— What is needed —
Among the lines below, the one containing "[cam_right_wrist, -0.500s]" opens the range and the one containing "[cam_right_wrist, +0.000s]" closes it. Print that range exactly, without the pictures.

Stored data
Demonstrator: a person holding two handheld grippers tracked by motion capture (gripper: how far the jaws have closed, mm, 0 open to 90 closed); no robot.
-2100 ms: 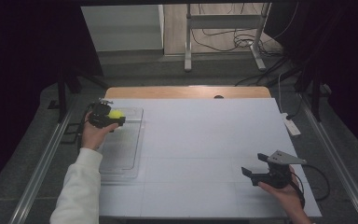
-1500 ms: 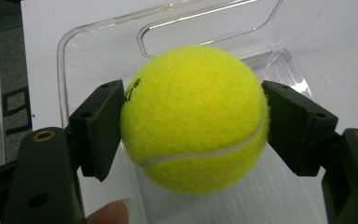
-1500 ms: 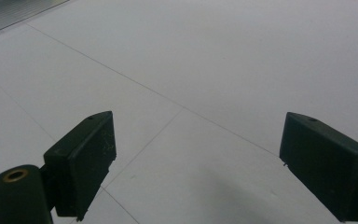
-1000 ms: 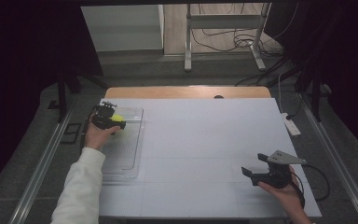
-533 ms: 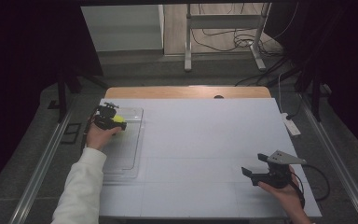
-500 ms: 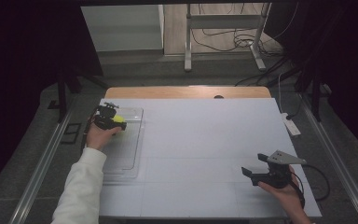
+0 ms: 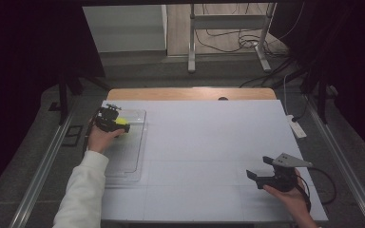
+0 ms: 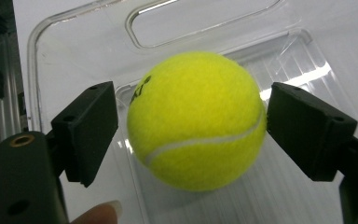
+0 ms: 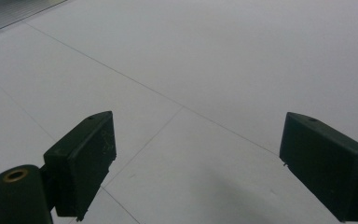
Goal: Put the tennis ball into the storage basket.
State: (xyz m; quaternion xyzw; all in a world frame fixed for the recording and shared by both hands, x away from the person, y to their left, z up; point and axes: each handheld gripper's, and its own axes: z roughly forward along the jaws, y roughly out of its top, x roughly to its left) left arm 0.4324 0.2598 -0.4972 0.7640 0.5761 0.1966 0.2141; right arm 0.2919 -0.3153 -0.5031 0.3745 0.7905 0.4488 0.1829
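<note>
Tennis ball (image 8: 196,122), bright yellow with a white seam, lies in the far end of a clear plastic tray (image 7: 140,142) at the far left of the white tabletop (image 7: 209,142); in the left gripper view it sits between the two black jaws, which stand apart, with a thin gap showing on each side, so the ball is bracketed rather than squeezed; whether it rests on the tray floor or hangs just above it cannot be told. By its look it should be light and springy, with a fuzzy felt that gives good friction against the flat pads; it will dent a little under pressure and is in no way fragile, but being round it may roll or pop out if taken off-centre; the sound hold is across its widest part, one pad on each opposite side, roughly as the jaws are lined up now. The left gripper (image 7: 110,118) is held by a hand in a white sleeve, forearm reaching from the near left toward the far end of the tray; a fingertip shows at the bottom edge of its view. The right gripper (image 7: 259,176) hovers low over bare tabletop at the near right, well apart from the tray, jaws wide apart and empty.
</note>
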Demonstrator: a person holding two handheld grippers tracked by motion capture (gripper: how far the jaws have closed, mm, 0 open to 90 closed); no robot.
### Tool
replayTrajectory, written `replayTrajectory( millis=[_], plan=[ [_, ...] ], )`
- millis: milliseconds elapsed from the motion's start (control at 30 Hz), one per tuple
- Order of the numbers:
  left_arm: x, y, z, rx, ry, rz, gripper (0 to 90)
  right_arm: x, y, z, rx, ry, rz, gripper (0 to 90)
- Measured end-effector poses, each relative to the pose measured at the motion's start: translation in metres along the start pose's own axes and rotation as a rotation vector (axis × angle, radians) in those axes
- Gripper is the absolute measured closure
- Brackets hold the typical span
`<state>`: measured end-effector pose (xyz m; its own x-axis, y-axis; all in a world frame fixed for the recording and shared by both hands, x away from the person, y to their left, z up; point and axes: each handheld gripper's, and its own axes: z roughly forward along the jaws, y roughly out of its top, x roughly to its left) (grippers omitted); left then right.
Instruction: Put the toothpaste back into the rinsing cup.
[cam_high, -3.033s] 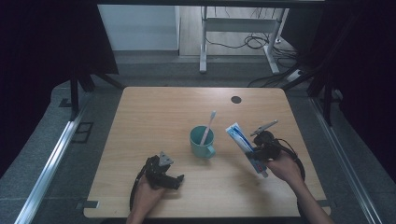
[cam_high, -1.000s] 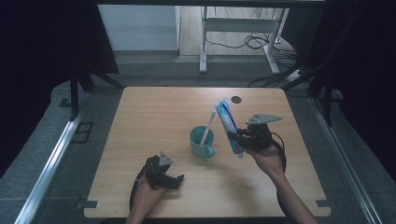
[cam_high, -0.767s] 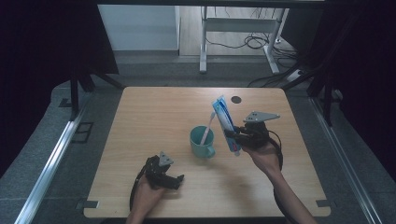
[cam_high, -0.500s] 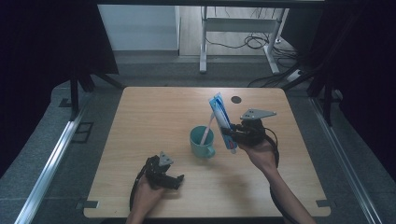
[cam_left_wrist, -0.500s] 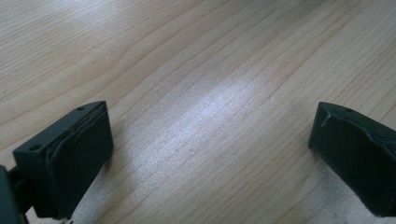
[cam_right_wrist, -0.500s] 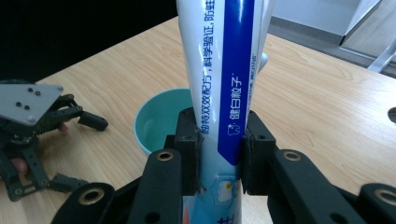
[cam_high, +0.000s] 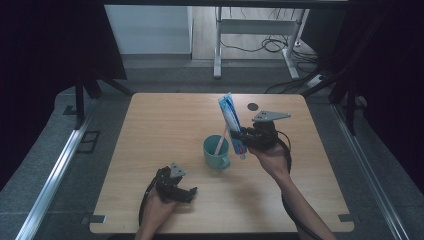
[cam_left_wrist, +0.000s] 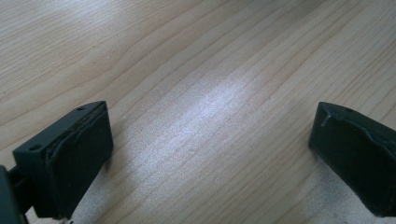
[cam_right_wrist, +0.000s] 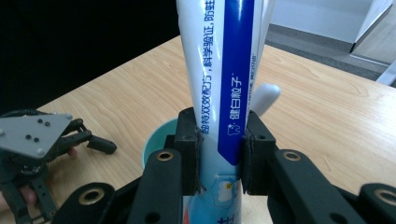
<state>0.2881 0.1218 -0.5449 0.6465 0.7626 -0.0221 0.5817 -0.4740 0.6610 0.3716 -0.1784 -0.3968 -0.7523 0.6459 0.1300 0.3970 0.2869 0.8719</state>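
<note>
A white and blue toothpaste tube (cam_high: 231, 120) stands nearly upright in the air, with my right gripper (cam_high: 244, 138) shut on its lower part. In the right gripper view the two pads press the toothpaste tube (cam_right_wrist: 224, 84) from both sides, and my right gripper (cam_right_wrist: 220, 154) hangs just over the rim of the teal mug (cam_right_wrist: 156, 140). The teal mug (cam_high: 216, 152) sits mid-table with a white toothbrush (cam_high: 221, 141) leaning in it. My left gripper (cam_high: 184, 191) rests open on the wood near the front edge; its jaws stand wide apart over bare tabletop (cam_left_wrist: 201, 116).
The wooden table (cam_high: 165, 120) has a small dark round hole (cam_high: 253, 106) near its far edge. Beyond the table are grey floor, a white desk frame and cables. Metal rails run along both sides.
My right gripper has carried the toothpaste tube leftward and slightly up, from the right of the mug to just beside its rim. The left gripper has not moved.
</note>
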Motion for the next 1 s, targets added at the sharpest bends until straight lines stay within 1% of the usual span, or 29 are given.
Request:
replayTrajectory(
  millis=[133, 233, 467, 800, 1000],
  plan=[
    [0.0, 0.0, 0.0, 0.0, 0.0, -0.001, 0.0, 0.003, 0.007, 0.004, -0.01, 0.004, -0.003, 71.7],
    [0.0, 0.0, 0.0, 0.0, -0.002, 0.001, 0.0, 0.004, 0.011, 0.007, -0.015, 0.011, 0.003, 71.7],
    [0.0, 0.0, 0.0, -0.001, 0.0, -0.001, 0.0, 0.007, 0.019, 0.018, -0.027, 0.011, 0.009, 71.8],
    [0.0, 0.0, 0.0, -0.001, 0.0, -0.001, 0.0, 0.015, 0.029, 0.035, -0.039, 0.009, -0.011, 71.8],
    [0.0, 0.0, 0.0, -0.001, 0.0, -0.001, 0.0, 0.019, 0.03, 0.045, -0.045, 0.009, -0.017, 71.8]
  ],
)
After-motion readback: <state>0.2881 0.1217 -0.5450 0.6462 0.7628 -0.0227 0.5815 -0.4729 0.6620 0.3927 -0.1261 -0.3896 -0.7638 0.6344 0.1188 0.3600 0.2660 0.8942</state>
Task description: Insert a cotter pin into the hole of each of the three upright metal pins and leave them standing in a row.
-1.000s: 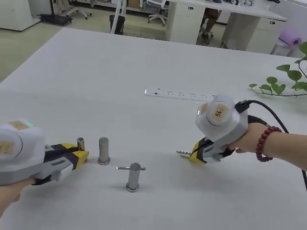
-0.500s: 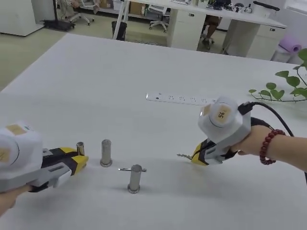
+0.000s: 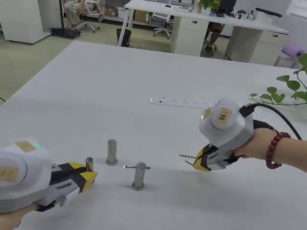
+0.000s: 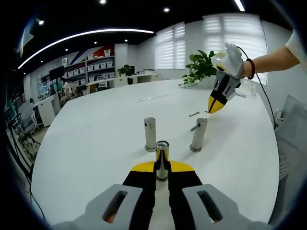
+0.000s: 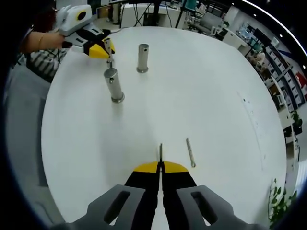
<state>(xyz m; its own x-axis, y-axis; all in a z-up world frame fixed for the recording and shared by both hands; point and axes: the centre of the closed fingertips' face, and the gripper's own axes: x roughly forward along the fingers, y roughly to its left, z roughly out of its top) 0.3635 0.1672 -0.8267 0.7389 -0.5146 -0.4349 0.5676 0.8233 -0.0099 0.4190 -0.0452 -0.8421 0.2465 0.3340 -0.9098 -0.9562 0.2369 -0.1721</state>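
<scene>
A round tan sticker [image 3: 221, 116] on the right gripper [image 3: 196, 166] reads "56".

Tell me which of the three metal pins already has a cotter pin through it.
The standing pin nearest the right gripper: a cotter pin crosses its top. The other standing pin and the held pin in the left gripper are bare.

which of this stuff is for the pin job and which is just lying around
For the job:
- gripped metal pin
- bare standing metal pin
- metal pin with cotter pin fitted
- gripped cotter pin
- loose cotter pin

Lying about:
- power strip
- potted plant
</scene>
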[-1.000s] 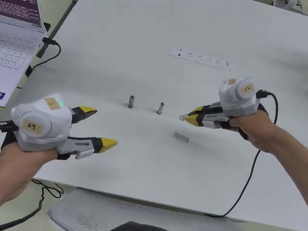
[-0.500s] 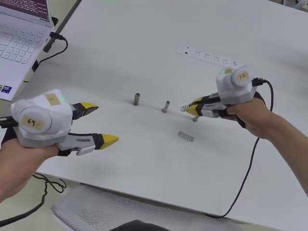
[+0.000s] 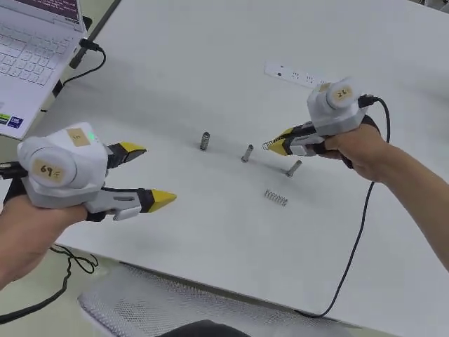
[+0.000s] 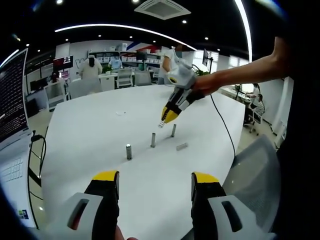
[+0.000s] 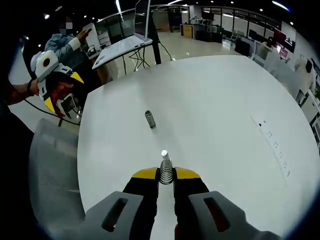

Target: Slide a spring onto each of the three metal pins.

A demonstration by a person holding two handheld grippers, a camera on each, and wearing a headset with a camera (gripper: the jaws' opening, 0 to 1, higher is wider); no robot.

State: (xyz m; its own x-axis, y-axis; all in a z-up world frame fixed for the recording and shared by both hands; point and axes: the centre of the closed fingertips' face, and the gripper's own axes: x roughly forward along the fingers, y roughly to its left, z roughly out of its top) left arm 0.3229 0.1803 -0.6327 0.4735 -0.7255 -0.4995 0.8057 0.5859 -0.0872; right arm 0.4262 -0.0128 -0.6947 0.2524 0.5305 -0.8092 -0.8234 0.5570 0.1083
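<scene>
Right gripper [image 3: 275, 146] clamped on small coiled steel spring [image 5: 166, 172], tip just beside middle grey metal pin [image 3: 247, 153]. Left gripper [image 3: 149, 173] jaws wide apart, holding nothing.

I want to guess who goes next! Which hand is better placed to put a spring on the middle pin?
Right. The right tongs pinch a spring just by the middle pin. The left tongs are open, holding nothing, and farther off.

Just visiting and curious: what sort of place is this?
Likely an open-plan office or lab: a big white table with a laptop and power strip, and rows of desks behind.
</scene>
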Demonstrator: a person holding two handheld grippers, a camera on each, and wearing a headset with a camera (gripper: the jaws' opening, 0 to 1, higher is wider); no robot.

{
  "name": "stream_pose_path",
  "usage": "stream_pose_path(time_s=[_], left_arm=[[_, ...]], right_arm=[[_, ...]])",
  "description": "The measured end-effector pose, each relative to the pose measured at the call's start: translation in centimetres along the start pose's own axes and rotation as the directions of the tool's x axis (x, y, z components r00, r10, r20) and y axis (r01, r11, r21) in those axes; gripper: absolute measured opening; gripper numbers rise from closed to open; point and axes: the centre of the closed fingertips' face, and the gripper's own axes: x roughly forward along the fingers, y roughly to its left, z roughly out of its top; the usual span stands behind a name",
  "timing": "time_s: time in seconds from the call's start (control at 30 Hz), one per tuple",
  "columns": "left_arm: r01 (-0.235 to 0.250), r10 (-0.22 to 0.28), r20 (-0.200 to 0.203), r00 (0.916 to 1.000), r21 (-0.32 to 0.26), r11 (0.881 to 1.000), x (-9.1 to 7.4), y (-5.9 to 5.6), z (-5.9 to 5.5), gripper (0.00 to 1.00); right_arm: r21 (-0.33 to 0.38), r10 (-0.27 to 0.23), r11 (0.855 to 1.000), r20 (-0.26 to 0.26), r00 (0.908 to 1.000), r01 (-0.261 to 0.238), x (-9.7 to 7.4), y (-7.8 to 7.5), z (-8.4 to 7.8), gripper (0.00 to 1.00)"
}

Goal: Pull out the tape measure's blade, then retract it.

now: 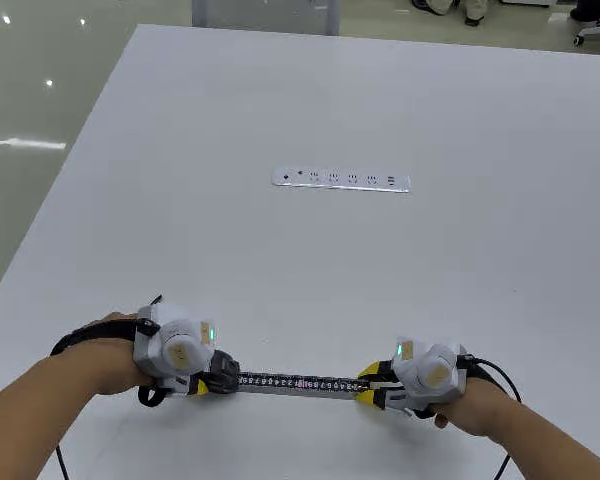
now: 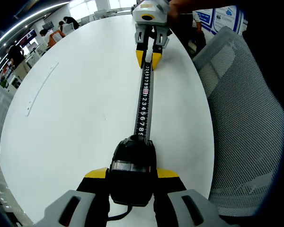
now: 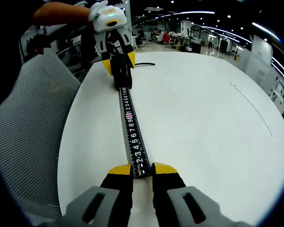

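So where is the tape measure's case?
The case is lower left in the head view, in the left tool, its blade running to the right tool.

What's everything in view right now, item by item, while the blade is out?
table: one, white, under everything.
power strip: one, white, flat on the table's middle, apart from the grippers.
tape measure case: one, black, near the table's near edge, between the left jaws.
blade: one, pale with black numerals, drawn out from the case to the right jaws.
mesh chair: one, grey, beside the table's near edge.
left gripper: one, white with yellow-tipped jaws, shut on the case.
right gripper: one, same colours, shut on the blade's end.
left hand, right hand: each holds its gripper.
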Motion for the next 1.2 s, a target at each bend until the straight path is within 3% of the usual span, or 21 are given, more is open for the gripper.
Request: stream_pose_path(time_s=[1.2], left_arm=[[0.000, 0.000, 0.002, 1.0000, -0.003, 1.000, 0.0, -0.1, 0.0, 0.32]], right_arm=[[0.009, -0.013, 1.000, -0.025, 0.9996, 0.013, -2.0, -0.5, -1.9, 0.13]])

— Written reply —
[cam_right_wrist, -0.500s] 
[cam_high, +0.000s] 
[cam_left_wrist, +0.000s] 
[cam_right_wrist, +0.000s] 

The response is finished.